Filed under: Music,Politics,Society — theplastichippo @ 4:37 pm

“No short-haired, yellow-bellied, son of tricky dicky is gonna mother hubbard soft soap me with just a pocketful of soap. Money for dope. Money for rope.”

David Laws, you might remember, was the Liberal Democrat credited with forming the economic bits of the coalition agreement that has resulted in the remarkable success of economic recovery. Sadly, Mr Laws was caught embezzling public money and rather than going to prison, was punished with a week off work and two years on the naughty step. Happily, he is back and is now a minister in the Department for Education. The former merchant banker and fraudster is now in a position to lecture teachers who fail to inspire their students. It seems that Laws thinks that teachers are holding back children leaving them with “depressingly low expectations”. One assumes that David Laws, having offered the defence of a desire to conceal his sexual orientation, would prefer teachers to take on the role of Fagin and encourage children to greater expectations by picking a pocket or two. After all, that is what he has done.

The blessed Saint Michael Gove, clearly on a mission from God, continues to assert that Academies and Free Schools will improve the education of our children and demands that teachers should be literate and numerate. That, of course, is a very good idea assuming that you are coming from a mind-set that hates state school teachers. Sadly, the embarrassing statistics show that state schools out-perform Academies and Free Schools in GCSE results and vilifying state school teachers after introducing any old nutter failing a basic CRB check suggests a policy of desperation and, more importantly, complete ignorance.

Iain Duncan Smith served his country as a soldier by heroically eating dinner and drinking wine in the officers` mess and in a variety of consulates and embassies around the world. Upon leaving the army he signed up on the dole. After an unsuccessful attempt as an arms dealer, he again signed up on the dole. With little else to do, Parliament beckoned and, amazingly, he became Leader of the Conservative party. He was utterly useless and was, quite rightly, removed. Happily, he is back and telling us that people with disabilities are scroungers and that the poor are only allowed to have two children. Mr Duncan Smith has four children, a house subsidised by tax payers, a car with a driver and his meals and booze and expenses for whatever he wants paid for by us.
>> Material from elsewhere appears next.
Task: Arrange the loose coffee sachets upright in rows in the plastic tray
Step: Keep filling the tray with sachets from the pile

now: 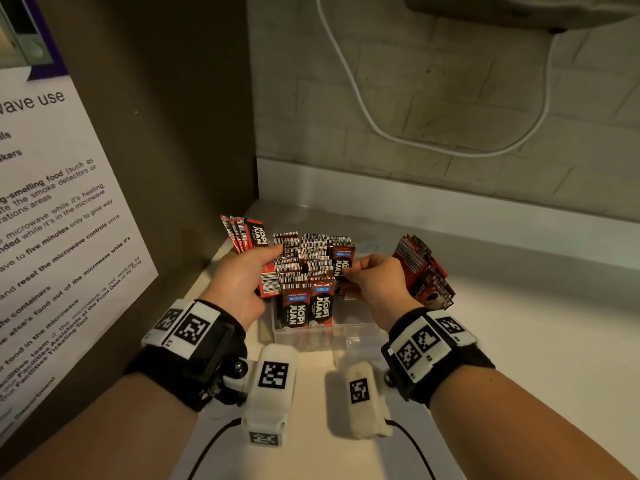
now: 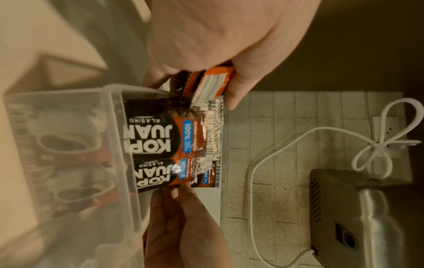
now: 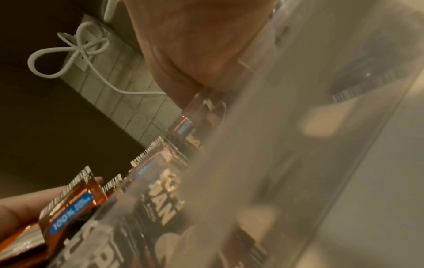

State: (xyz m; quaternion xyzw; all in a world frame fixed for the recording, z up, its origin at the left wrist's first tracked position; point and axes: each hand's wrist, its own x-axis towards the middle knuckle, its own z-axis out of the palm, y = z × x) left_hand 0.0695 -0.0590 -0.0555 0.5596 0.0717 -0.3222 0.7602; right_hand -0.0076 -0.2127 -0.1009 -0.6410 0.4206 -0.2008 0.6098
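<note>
At the centre of the head view a clear plastic tray (image 1: 346,336) is sitting on a pale counter (image 1: 519,341), packed with red-and-black coffee sachets standing upright in rows (image 1: 304,265). The two nearest sachets are facing the camera with their "KOPI JUAN" print showing.

The left hand (image 1: 239,282) is hovering at the tray's left edge, its fingers curled around a fan of sachets (image 1: 244,233) that is sticking up toward the upper left of the frame. In the left wrist view the thumb and fingers of this hand (image 2: 229,41) are pinching the bundle (image 2: 211,83) just above the tray's rim (image 2: 114,145).

The right hand (image 1: 377,278) is reaching in from the right side of the tray, with thumb and forefinger closing on the top of one upright sachet (image 1: 343,261) in the right-hand row. In the right wrist view this grip is mostly blurred behind the tray wall (image 3: 298,145).

Just right of the right hand, a loose heap of sachets (image 1: 424,271) is lying on the counter beside the tray. The near right part of the tray is showing bare plastic.

A white cable (image 1: 363,109) is looping down the brick-patterned wall in the upper middle of the frame, and a printed notice (image 1: 52,220) is filling the left side.
</note>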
Jeremy Hunt, a man who lied to parliament and suffered shocking amnesia in front of the Leveson Inquiry, once hid behind a tree to avoid photographers when attempting to pick up his pay cheque from News International. Promoted to Health rather than incarceration, he recently visited a hospital in Norwich on an autumnal morning to praise NHS staff. In the afternoon, 600 staff received letters of redundancy. One can only hope for Jeremy`s sake that there are enough dead Ash trees outside Richard Branson`s office to hide behind when he picks up his pay cheque from Virgin Care.
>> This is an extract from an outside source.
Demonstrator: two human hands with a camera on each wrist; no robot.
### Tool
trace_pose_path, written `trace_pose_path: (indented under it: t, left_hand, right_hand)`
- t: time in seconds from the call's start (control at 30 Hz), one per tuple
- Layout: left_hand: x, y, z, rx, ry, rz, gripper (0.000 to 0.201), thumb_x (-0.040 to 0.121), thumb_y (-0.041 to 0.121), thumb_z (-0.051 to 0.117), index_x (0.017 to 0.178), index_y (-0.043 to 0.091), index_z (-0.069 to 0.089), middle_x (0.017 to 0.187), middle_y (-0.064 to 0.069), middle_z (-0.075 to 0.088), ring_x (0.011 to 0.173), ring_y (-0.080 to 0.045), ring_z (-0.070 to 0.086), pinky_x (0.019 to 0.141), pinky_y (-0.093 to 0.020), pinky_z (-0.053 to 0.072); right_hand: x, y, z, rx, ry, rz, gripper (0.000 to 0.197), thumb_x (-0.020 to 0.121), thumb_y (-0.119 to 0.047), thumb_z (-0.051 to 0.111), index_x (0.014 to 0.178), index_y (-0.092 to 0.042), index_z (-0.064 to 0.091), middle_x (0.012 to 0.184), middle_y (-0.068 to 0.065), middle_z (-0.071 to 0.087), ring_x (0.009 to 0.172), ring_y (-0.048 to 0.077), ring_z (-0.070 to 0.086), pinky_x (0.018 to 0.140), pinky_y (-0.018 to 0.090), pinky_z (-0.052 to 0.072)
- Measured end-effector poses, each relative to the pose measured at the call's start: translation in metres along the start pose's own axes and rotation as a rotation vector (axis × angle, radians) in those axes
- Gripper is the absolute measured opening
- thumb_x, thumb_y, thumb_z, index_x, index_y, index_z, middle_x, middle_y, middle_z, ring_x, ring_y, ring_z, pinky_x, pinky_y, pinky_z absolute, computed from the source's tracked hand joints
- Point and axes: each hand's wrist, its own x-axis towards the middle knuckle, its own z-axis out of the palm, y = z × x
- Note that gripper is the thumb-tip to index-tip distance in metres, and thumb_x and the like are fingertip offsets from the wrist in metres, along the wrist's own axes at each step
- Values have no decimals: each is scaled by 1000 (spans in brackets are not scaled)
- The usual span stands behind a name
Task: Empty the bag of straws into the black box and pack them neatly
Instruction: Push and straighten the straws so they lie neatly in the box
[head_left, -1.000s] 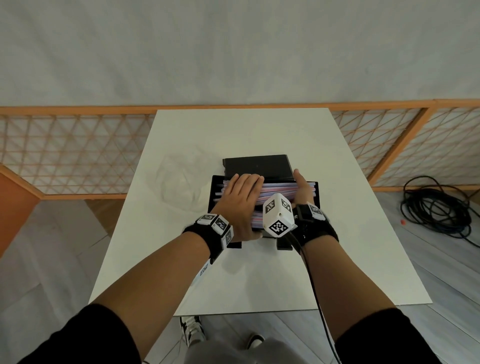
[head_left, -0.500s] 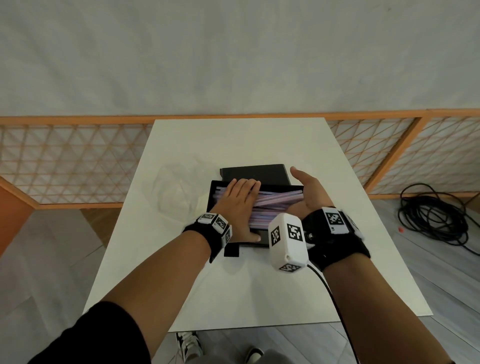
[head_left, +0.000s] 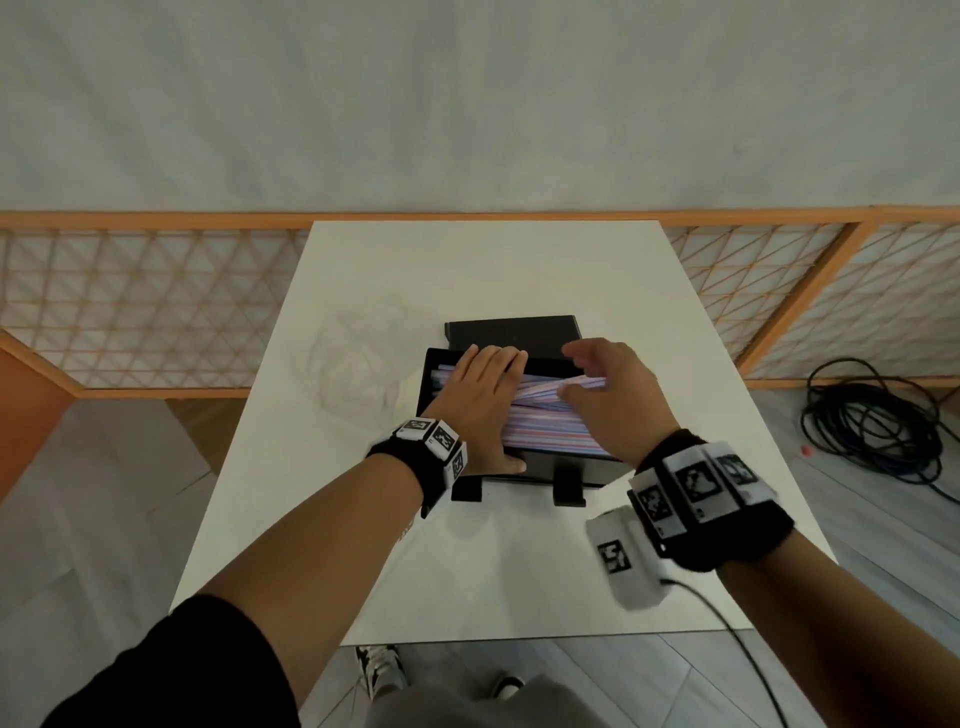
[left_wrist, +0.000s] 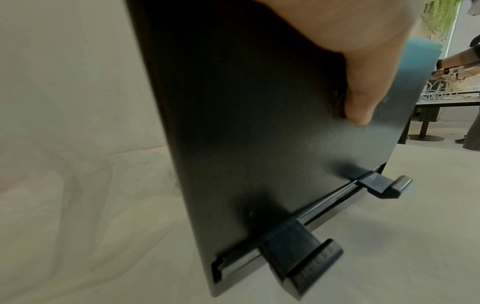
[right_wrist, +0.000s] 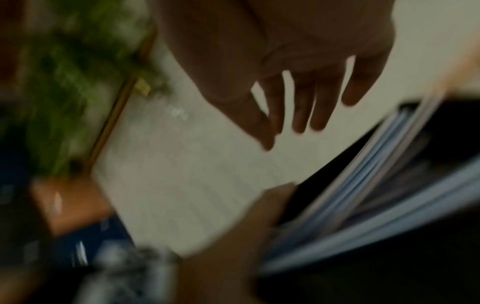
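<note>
The black box (head_left: 582, 470) stands mid-table, filled with pastel striped straws (head_left: 545, 426) lying left to right; a few at the far side lie askew. My left hand (head_left: 485, 395) lies flat on the straws' left half, fingers straight. Its thumb (left_wrist: 369, 90) presses the front wall of the box (left_wrist: 259, 144). My right hand (head_left: 608, 395) is palm down over the straws' right half, fingers spread and straight, holding nothing. The blurred right wrist view shows the right hand (right_wrist: 298, 92) above the straws (right_wrist: 376, 185). The empty clear bag (head_left: 358, 374) lies left of the box.
The box's black lid (head_left: 511, 332) lies just behind it. Two latches (left_wrist: 298, 265) stick out from the front base. The white table (head_left: 467, 561) has bare room in front. An orange lattice fence (head_left: 130, 306) runs behind it. A coiled black cable (head_left: 872, 421) lies on the floor at right.
My right hand left the right end of the box, turned palm down and came over the straws. My left hand stayed pressing on the straws.
</note>
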Motion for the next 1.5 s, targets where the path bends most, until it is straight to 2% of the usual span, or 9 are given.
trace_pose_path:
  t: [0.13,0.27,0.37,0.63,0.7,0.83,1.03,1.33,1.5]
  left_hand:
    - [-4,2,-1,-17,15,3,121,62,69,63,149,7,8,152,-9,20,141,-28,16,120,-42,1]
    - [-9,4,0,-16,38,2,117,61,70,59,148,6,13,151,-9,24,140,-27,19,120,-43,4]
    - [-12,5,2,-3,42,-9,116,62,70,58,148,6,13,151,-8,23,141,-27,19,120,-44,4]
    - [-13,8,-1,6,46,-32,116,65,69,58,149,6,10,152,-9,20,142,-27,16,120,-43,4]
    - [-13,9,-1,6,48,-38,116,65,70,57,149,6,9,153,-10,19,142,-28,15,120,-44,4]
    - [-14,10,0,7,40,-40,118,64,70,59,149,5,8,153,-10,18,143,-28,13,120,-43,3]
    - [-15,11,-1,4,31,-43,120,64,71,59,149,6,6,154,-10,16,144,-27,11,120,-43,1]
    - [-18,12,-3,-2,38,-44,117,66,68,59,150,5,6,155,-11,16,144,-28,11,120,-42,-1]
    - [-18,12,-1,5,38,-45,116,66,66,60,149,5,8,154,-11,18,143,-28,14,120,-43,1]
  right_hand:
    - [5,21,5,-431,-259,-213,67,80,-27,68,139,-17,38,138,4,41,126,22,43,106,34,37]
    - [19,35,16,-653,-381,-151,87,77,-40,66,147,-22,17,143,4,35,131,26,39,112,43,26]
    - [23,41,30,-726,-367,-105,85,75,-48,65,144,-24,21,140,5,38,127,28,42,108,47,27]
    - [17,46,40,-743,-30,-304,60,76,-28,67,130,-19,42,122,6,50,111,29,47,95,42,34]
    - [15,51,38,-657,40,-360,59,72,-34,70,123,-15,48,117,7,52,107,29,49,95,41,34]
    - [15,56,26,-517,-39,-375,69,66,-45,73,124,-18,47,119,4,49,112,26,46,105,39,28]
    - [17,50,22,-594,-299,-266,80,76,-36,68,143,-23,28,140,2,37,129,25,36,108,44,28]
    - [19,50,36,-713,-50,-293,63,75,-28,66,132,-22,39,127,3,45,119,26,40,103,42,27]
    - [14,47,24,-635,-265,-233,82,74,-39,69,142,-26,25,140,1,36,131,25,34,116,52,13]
Chair of the Health Select Committee, the Conservative member for Charnwood Stephen Dorrell, has demanded a full, independent inquiry into what NHS trusts knew about child abuse in hospitals and secure units when a television celebrity was doing his worst. Interestingly, Stephen Dorrell was Secretary of State for Health between 1995 and 1997. At about the same time, the then Welsh Secretary may or may not have seen evidence of abuse at residential homes in and around Wrexham involving named individuals with links to the government. That Secretary of State for Wales went on to become party leader but proved to be as utterly useless as Iain Duncan Smith. Happily, he is back and is conducting foreign policy with all the unnecessary charm of a Trident nuclear warhead aimed at a tent full of extremist militants.
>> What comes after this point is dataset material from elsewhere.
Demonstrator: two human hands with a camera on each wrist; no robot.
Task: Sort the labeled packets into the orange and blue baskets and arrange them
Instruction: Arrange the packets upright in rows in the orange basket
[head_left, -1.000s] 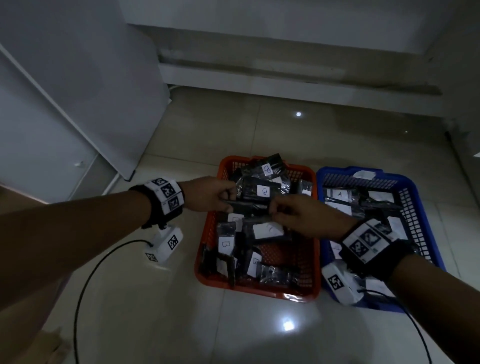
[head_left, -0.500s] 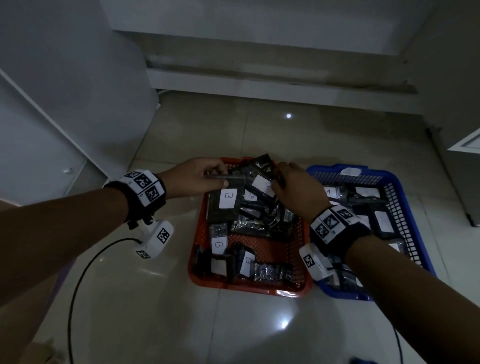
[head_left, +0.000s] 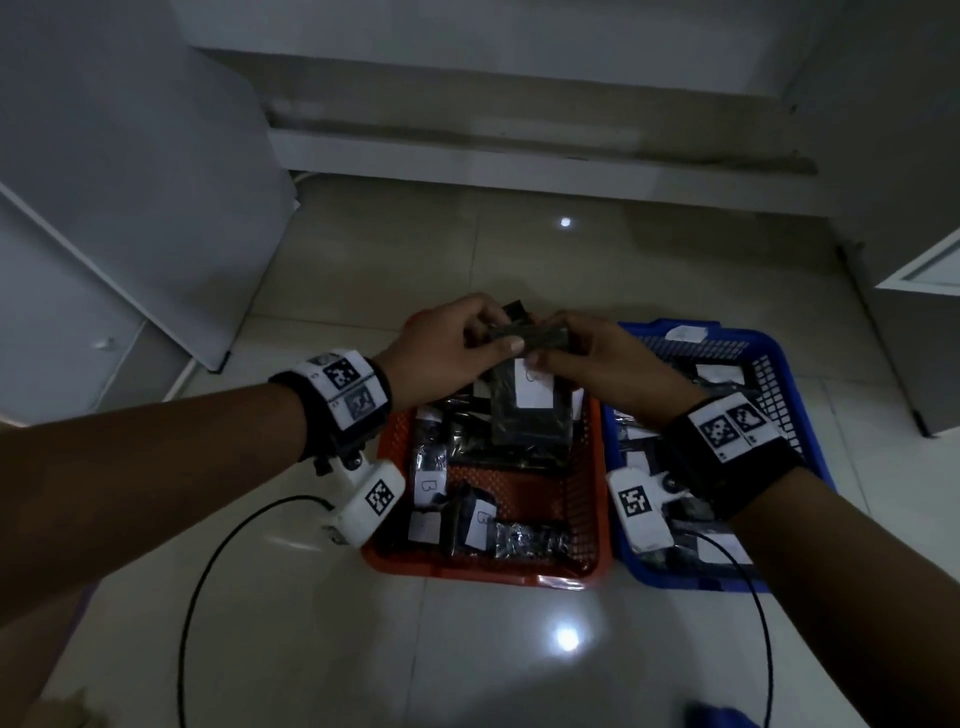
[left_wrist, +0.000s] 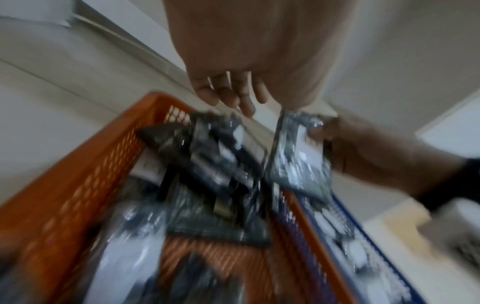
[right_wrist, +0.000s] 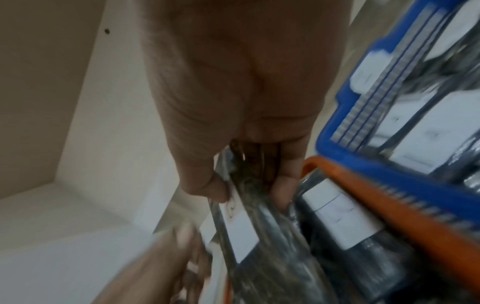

The Conservative member for North Thanet, Sir Roger Gale, has suggested that senior management at the BBC are responsible for the celebrity child abuse scandal. He told the Daily Telegraph:
“BBC management, over far too many years, has sought to maintain an imperious distain for criticism and it has become clear that successive directors general have, while happy to criticise others for not answering difficult questions, either turned a blind eye to criminal activities or have not known what has been going on on their own doorstep, which is also culpable. It is as if your favourite and respectable aunt has been revealed to be on the game, and if Lord Patten is not able to grasp that, then I fear that not only the director general but also the chairman of the BBC Trust are going to have to fall on their swords.”

It took the sublime Sandi Toksvig on The News Quiz, ironically a BBC Radio 4 production, to give some background to Roger Gale`s comments. Sir Roger, a former pirate radio DJ, was appointed Director of BBC Children`s Television in 1976 just as the second series of Jim`ll Fix It went to air. The soon to be ex Director General George Entwistle that Gale seeks to blame was 14 years old at the time. That is just about the same age as the victims.

The sound you hear is not just the closing of establishment ranks but the slamming of cupboard doors that the light of truth will almost certainly never penetrate. There is something very, very wrong in all of this and with the stakes being so high we are unlikely to know the full story.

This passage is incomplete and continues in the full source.